At school in Düren, she was also bullied from an early age: “Zigzag Gypsy Pack”. She used to tell us at the dinner table how she was tormented and how she stood up for herself and always resisted these machinations and urges. It was not easy, it was not at all easy for them even in this macho society. Not even as a child or teenager. She also left home very early, seriously ill as she was, before she had this very serious operation at the age of 17, 18, and it was not easy, also with her foster father. She was not allowed to play with the other children or, if she did not come home on time from school, she was also able to play with one. It was not easy, it was absolutely not easy for her and she missed her mother very much.

Nightmares

She also dreamed a lot. She has dreamed a lot about her mother and all the suffering. Mom had always told me how terrible it was. Also, the nights when she lay awake, my grandmother, and she told how torturously the head guards had treated her in Bergen-Belsen. My mom (grandmother in Romanes) said that was the worst time in Bergen-Belsen. There she would have been destroyed, even though she was already a wreck, having lost her children, her mother and the rest of her family, she was struggling to survive.

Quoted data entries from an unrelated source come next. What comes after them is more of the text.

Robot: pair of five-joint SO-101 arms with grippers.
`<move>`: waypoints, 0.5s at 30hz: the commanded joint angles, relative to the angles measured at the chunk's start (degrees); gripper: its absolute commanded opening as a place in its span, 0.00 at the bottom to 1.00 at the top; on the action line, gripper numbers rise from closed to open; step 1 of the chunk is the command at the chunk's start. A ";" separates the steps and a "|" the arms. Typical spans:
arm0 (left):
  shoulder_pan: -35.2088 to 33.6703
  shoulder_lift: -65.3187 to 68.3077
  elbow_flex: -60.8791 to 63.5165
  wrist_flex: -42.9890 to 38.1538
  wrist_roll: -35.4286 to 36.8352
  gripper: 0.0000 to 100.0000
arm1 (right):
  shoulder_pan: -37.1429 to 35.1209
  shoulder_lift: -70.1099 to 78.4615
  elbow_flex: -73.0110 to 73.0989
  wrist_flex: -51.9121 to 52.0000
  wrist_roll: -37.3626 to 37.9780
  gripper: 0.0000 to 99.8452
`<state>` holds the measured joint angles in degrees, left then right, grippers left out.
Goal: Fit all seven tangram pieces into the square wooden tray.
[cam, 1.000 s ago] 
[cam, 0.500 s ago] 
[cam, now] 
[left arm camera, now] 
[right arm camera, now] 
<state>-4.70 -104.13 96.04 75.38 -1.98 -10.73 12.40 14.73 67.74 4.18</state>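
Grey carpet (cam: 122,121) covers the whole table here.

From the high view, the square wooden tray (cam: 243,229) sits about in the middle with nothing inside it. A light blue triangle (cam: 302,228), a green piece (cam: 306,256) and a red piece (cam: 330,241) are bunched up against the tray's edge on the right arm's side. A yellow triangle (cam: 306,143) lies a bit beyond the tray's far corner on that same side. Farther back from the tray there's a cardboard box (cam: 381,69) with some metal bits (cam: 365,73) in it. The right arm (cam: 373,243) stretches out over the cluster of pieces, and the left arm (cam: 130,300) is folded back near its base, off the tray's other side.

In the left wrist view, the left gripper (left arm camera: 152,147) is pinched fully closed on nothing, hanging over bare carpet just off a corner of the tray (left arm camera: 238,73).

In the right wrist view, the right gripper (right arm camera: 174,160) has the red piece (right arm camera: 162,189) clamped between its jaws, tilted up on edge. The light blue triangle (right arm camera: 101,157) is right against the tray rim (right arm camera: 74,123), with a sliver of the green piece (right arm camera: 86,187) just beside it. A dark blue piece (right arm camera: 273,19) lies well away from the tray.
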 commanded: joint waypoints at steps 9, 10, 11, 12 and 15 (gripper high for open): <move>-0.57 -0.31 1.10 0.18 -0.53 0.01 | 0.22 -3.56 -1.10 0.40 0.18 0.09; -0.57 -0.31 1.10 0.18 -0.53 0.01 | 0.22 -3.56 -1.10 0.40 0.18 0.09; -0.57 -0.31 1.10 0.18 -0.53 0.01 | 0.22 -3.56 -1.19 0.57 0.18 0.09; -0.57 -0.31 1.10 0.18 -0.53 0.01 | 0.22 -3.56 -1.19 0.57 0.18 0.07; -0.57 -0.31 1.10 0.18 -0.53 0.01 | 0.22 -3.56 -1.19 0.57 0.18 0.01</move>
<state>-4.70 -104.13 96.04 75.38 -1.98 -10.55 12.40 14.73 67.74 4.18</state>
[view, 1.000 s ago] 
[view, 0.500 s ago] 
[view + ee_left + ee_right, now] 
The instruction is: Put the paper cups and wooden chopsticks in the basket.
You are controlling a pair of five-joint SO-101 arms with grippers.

Melanie Spittas film and civil rights work

Melanie Spitta, as a free-decisive German Sintizza, was involved in the civil rights movement early on. She took part in the first Roma World Congress in London, where for the first time the different groups of her people, our people, had come together. She was a collaborator at the United State Holocaust Memorial Museum in Washington for the Department of Persecution of Gypsies and was a member of the International Romani World Union and Romani Pen. In December 1999, my mom received the Otto Pankok Prize, the first Roma Culture Prize donated by Günter Grass.

Between 1980 and 1987, my mother, together with Katrin Seybold, produced four documentaries dealing with the National Socialist genocide of our people and with racism against Sinti and Romani people. She wanted to show everyone what was done to our people in National Socialism and how racism continued to live on in the period after it. The films were made between 1980 and 1987.

Films by Melanie Spitta and Katrin Seybold

Don’t scold us gypsies (43 min, 1980)
We are Sinti children and not gypsies (21 min, 1981)
It went day and night, dear child: Gypsy (Sinti) in Auschwitz (75 min, 1982)
The wrong word: Compensation for Gypsies (Sinti) in Germany? (ZDF, 83 min, 1987) Director: Katrin Seybold, script Melanie Spitta, Actor: Thomas Münz; Melanie Spitta

On the documentary film “The Wrong Word” my mother worked for 5 years, she visited several archives and learned many details about the deportation and murder of our family members from the Nazi documents. Many of the documents she found were not known to the public. At that time, the genocide was not as recognized as it is today, the victims who had survived were denied compensation. The perpetrators remained unpunished and were able to build up their careers while the victims lived in illness, poverty and under further discrimination. My mother wanted to make all of this public. She wanted to show the memories of the people who survived, to prove the genocide on the basis of the documents and also to discuss the continuities of racism in the period after.
In 1996, she also took part in the first nationwide Romnja Congress in Cologne, where she spoke about her remembrance work and networked with other important civil rights activists such as Ceija Stojka or committed artists like Esma Redzepova. This congress is documented in the Jek Chib of 1996.
In 2005, my mother died as a result of the lung disease she had already caught in the womb.